# What is it ???



## ronhalling (Nov 12, 2013)

Hey Guys and Gals, I was trawling through FB a couple of days ago and came across this pic and everyone trying to tell everyone else what it was in their hmmmm expert opinions, some of the opinions were: Scrubby, Diamond, Jungle, King Brown (had to laugh about that 1). I did not comment but i thought it might have been a big Coastal, the area it was stated to be from was The Sunshine Coast. What do you Guys and Gals say.  .......................Ron


----------



## sd1981 (Nov 12, 2013)

Scrubby... Head shape, pattern, colouration and size are my reasons for forming my "expert opinion" lol


----------



## Obywatel_Snejk (Nov 12, 2013)

Scrub to me.


----------



## Trimeresurus (Nov 12, 2013)

Definitely a scrubby.


----------



## thomasssss (Nov 12, 2013)

100% scrub , you can see his blue doctors uniform in the bush just behind him , must of just knocked off


----------



## Bushman (Nov 12, 2013)

Looks like a Scrub Python based on size, pattern, colouration and head shape.


----------



## chimerapro (Nov 12, 2013)

As I commented on the pic "Morelia kinghorni to be exact Australian scrub python"


----------



## butters (Nov 12, 2013)

Scrub python although I doubt it's really the sunshine coast unless someone has lost one in the area.


----------



## ronhalling (Nov 12, 2013)

Ok thanks to all who have commented, Scrubby it is, it is amazing to me sometimes how wrong i can be, "i thought i was right once but it turned out i was wrong again"  ......................Ron


----------



## Bluetongue1 (Nov 12, 2013)

From that photo I still think it could be either but I do lean strongly towards a Scrub Python. The sheen from the top of the head would indicate it has the enlarged head shields of a scrubby rather than the small fragmented head scales of a carpet. The perspective with people behind it makes t look larger than it is, but it is still very large snake, probably too long for a carpet. Apart from that, I am happy to go with those who are more experienced. So wild Sunshine Coast it is not. 

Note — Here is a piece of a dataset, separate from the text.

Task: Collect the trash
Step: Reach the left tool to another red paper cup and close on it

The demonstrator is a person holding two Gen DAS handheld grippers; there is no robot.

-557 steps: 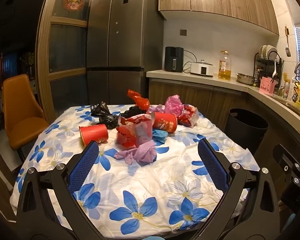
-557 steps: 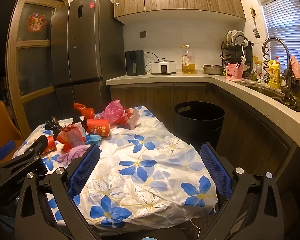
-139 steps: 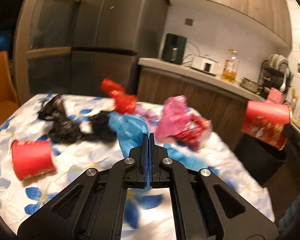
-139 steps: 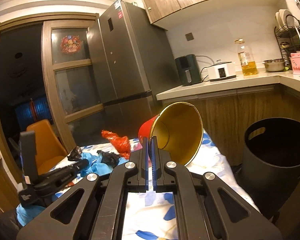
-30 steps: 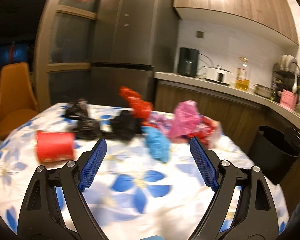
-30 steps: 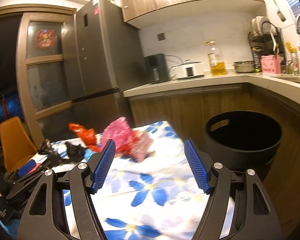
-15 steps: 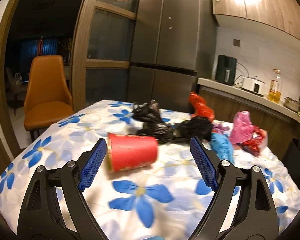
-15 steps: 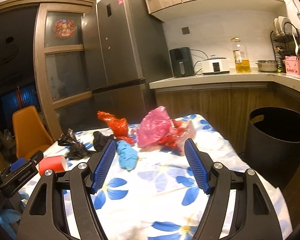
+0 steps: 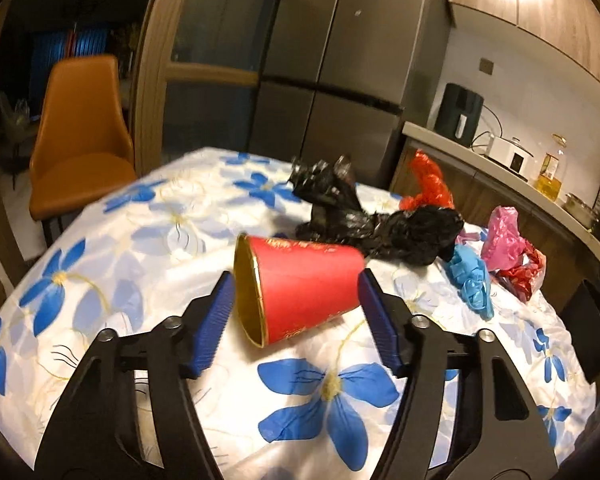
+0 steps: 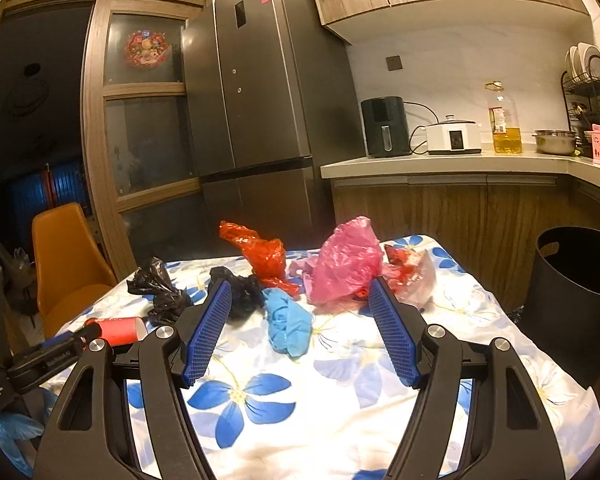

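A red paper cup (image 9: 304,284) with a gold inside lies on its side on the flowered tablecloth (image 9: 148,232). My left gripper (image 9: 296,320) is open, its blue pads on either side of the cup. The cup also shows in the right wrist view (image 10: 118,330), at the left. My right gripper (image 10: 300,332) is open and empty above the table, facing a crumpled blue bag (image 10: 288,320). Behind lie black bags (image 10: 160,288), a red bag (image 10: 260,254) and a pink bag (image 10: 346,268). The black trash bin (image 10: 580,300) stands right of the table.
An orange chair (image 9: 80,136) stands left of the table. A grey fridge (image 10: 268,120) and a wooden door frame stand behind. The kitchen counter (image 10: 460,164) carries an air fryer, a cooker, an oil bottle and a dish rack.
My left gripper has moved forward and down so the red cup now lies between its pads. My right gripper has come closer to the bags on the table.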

Ron, shall we take it in turns wearing the cone with the “D” on it in the corner?

Blue


----------



## RedFox (Nov 13, 2013)

My first thought was, hey that looks like the smithfield trails (Bike trails in north Cairns). My second thought was that is a scrubby.


----------



## butters (Nov 13, 2013)

Looks like " wait a while" palm in the background too which would put it in north Queensland somewhere.


----------



## mattG (Nov 13, 2013)

i wish these were on the sunny coast..


----------